_Dataset entries_:
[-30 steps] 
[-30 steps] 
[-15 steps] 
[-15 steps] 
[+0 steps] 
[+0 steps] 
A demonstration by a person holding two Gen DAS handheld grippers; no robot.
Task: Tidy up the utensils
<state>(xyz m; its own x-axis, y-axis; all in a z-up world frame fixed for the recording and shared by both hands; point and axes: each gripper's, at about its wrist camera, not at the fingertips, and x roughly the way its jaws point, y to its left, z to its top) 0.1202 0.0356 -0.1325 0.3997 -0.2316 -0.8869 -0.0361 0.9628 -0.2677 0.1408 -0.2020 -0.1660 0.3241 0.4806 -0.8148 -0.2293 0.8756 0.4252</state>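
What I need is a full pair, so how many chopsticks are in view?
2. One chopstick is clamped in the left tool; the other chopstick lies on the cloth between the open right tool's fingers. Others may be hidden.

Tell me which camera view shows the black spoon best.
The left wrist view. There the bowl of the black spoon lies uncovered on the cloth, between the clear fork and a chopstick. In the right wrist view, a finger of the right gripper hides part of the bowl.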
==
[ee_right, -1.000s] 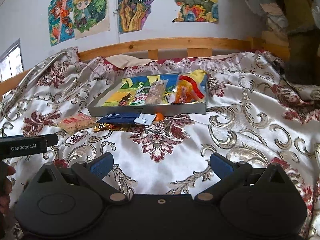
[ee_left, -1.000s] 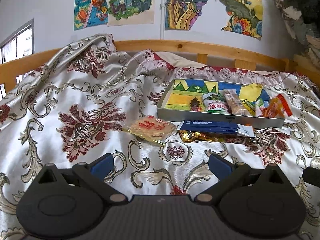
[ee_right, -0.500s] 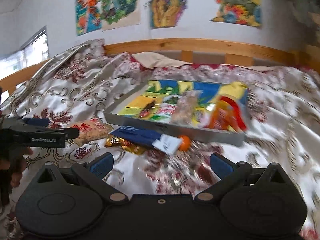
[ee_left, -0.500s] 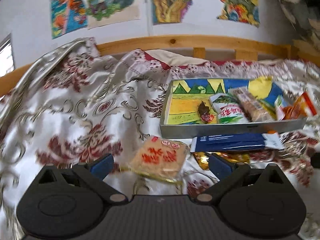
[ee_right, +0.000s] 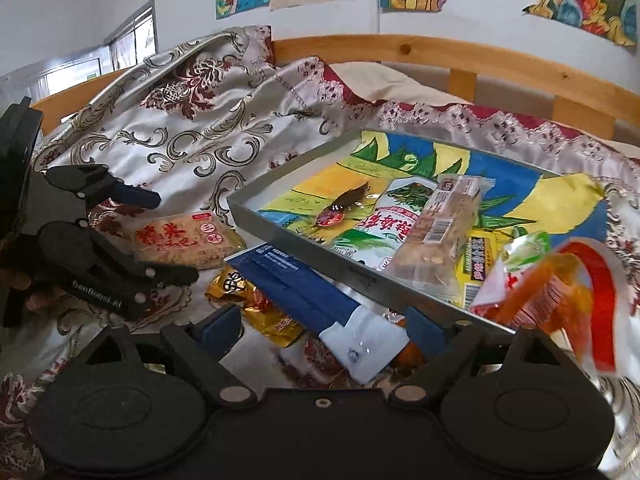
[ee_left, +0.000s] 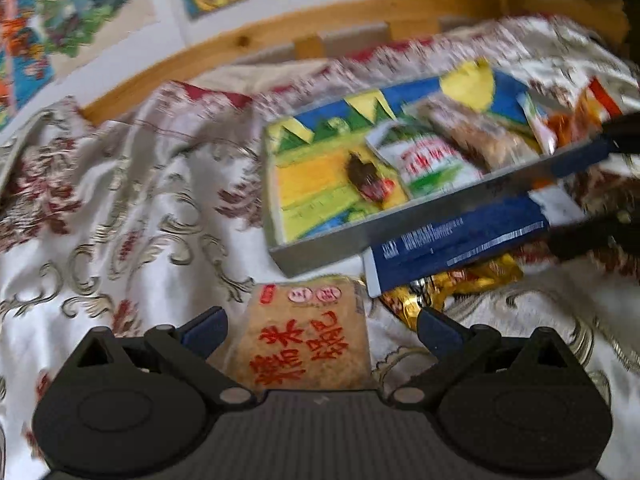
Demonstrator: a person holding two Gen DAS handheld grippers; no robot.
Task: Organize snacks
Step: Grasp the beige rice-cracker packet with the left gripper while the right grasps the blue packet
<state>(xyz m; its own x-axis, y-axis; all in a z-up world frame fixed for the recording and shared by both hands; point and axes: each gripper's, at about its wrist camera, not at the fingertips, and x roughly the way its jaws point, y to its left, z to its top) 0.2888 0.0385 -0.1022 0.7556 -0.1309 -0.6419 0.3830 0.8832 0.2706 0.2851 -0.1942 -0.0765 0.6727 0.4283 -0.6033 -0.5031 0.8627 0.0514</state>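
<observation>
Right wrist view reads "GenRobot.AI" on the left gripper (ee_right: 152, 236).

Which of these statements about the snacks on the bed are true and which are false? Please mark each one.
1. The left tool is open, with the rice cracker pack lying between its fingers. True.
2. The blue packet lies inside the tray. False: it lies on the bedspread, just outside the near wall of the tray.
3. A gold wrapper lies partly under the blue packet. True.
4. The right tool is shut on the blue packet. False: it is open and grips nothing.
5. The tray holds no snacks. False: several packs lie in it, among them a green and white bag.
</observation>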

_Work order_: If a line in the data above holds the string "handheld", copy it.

_Answer section_:
A demonstration by a person holding two Gen DAS handheld grippers; no robot.
Demonstrator: a person holding two Gen DAS handheld grippers; no robot.

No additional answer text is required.